:: REQUIREMENT ::
Would you restate the listing word for word, with the images omitted?

:: SUPPLIED INFORMATION ::
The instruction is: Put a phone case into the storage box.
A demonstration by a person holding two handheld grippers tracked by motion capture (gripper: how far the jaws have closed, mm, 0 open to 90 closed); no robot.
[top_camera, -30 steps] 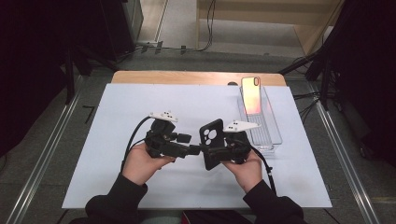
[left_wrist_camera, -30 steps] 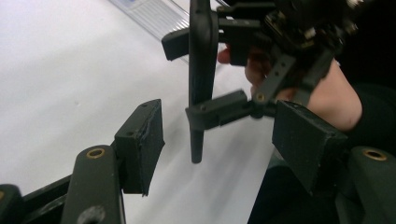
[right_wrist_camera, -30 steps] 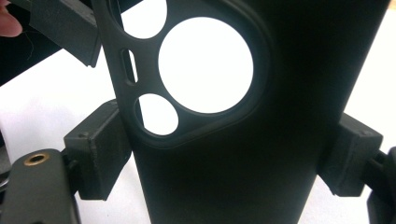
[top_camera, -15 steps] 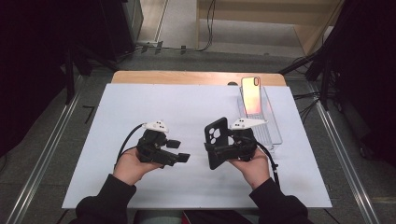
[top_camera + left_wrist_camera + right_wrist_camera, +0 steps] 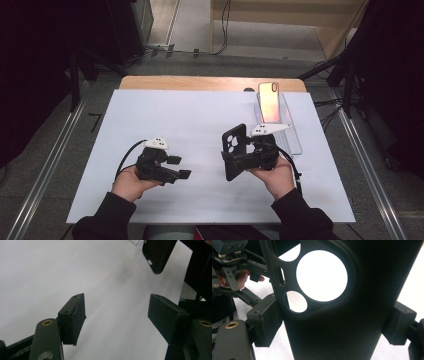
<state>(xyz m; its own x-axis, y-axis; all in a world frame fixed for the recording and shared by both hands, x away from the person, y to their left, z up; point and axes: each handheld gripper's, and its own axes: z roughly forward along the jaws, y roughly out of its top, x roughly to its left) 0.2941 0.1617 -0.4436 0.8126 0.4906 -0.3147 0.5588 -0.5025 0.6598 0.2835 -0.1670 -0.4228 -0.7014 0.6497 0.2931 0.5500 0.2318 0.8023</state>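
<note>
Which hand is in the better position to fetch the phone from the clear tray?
Probably the left. The left hand-held gripper is open and empty, though farther from the phone in the clear tray. The right hand-held gripper is shut on the black case.

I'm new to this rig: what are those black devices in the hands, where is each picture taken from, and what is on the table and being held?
A person sits at a table covered by a white sheet and holds a hand-operated, two-jaw gripper in each hand. The high view looks down from above the person's side. The other two pictures come from cameras riding on each gripper, looking along its jaws.

The right gripper clamps a black phone case by its edges; in the right gripper view the case's camera cut-outs are close up. The left gripper is open with nothing between its jaws, over bare sheet.

At the far right, a phone leans in a clear stand.
</note>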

:: RESULT BELOW ::
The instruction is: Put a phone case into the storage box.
A demonstration by a person holding two handheld grippers tracked by motion capture (gripper: how far the jaws have closed, mm, 0 open to 90 closed); no robot.
[top_camera, -30 steps] 
[left_wrist_camera, -30 steps] 
[right_wrist_camera, -30 steps] 
[top_camera, -15 steps] 
[top_camera + left_wrist_camera + right_wrist_camera, +0 steps] 
<state>(xyz m; its own x-axis, y-axis; all in a world frame fixed for the recording and shared by both hands, x away from the person, y to their left, z up; point and axes: each handheld gripper's, and its own axes: z roughly forward along the jaws, y roughly out of its top, x roughly to its left) 0.2941 0.1617 -0.4436 0.8126 0.4906 -0.3147 0.5588 -0.5025 0.6598 0.2835 -0.1670 -0.4228 -0.7014 0.6497 0.2931 0.5500 0.2318 0.8023</state>
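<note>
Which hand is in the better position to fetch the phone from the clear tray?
Probably the left. The left hand-held gripper is open and empty, though farther from the phone in the clear tray. The right hand-held gripper is shut on the black case.

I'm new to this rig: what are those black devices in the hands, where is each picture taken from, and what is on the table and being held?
A person sits at a table covered by a white sheet and holds a hand-operated, two-jaw gripper in each hand. The high view looks down from above the person's side. The other two pictures come from cameras riding on each gripper, looking along its jaws.

The right gripper clamps a black phone case by its edges; in the right gripper view the case's camera cut-outs are close up. The left gripper is open with nothing between its jaws, over bare sheet.

At the far right, a phone leans in a clear stand.
</note>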

No additional answer is expected.